The NUJ: Memoirs of a life member
Looking back as a life member, I can truthfully say that joining the NUJ changed my life.
Aged 19 in 1953, my first taste of Fleet Street was The Times typing pool, where I was enrolled into the clerical union NATSOPA. Our ‘chaperone’ sent us round the grand old Queen Victoria Street building to be dictated to. The people were interesting and things happened: I remember watching the first ever long-distance pictures arriving in the Foreign News Room when the Times TransAntarctic Expedition reached the South Pole.
I was transferred to The Times Educational Supplement, which had one or two journalists and a kindergarten of brainy Oxbridge graduates – managed by John Knight, the kindly News Editor. He organised a 21st birthday party for me, encouraged me to do small editorial jobs and allowed me to write NIBs. The young men wrote poems, took me out and greatly broadened my intellectual horizons. In the days of ‘Look Back In Anger’ I went to first nights with critics who had to rush out and dictate copy for late editions.
However, I was a secretary and in 1957 I started temping at The Observer, in Tudor Street. I worked for the Literary, Features and Fashion editors, who all shared a small floor with Pendennis, the gossip column, then run by Anthony Sampson for whom in due course I became an editorial assistant – probably the first The Observer ever had.
I was still in NATSOPA, on quite lowly pay.

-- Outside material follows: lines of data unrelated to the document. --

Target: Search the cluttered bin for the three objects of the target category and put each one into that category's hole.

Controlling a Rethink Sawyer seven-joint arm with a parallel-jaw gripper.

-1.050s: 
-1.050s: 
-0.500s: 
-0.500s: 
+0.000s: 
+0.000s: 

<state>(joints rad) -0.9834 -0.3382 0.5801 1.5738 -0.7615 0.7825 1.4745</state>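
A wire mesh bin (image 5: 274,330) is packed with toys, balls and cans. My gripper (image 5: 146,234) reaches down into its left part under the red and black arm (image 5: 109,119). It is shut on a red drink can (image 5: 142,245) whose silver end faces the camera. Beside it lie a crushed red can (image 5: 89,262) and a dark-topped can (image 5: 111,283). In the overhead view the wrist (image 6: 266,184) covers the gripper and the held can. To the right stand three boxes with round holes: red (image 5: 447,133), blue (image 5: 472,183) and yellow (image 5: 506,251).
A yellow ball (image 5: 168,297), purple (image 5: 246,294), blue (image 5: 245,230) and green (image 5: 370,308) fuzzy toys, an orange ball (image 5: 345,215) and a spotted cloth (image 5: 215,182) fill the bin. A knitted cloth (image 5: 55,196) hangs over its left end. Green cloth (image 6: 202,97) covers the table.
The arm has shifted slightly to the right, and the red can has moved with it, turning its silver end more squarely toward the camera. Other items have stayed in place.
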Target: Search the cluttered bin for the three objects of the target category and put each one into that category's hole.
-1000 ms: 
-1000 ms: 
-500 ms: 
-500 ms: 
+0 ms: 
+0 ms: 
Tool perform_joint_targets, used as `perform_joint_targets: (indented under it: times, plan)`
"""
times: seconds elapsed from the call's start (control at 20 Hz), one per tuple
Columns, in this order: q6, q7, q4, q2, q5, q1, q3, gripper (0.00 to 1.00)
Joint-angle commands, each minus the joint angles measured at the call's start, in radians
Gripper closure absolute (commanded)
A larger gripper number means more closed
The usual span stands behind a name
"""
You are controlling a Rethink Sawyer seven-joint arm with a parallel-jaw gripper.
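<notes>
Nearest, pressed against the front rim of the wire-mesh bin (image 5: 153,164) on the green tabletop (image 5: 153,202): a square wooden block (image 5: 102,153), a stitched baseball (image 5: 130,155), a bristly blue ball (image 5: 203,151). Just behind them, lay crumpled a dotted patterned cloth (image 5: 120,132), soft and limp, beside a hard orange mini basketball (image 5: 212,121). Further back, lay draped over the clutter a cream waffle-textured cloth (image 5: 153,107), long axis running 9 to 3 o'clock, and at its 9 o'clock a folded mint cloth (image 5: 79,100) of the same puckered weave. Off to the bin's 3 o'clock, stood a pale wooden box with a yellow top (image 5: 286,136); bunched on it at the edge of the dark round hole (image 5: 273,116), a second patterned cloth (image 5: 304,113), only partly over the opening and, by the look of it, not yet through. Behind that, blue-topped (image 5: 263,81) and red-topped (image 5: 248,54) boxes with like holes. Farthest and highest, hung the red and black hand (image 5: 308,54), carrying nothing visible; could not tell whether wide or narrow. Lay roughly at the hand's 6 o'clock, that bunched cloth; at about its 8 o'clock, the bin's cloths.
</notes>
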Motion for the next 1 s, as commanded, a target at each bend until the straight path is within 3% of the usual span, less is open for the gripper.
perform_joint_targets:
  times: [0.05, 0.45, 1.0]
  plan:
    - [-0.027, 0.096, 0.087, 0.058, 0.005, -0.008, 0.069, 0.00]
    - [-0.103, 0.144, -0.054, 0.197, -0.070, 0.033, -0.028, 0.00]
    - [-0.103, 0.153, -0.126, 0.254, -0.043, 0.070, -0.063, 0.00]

After a while I got itchy feet and managed to get a visa to work in the USA; when I gave notice I was asked why. I explained the union situation and the News Editor, Michael Davie, arranged my transfer to the NUJ. This doubled my salary, and I spent altogether seven years on The Observer. (With no degree, of course, although I did get one, aged 50, from the OU.)
As I approached thirty I decided to go to Africa, about which The Observer had taught me a little. I went out to Addis Ababa and spent eighteen months writing ‘Welcome to Ethiopia’ an official handbook for Emperor Haile Selassie’s Ministry of Information. What an adventure that was! Then I travelled and worked with a Turkish artist while he was painting portraits of African Heads of State, including Jomo Kenyatta of Kenya, Kenneth Kaunda of Zambia, the Emperor and the elderly King Idris of Libya, just before Gaddafi ousted him
In 1969 I returned to Fleet Street, where I helped to initiate, and ran, Observer Art – an original print publishing scheme which appeared in the Colour Magazine. A few years later I set up Goodwill Art, my own educational publishing company which is still going strong. I also worked on Africa Analysis – a fortnightly political and financial newsletter started in 1986 by my late husband, Richard Hall, which I had to take over in 1997. It’s office was in Ludgate House.
My journalistic career may seem erratic, but two things have remained constant – the direct debit payment of union dues and my Press Card. Long live the NUJ!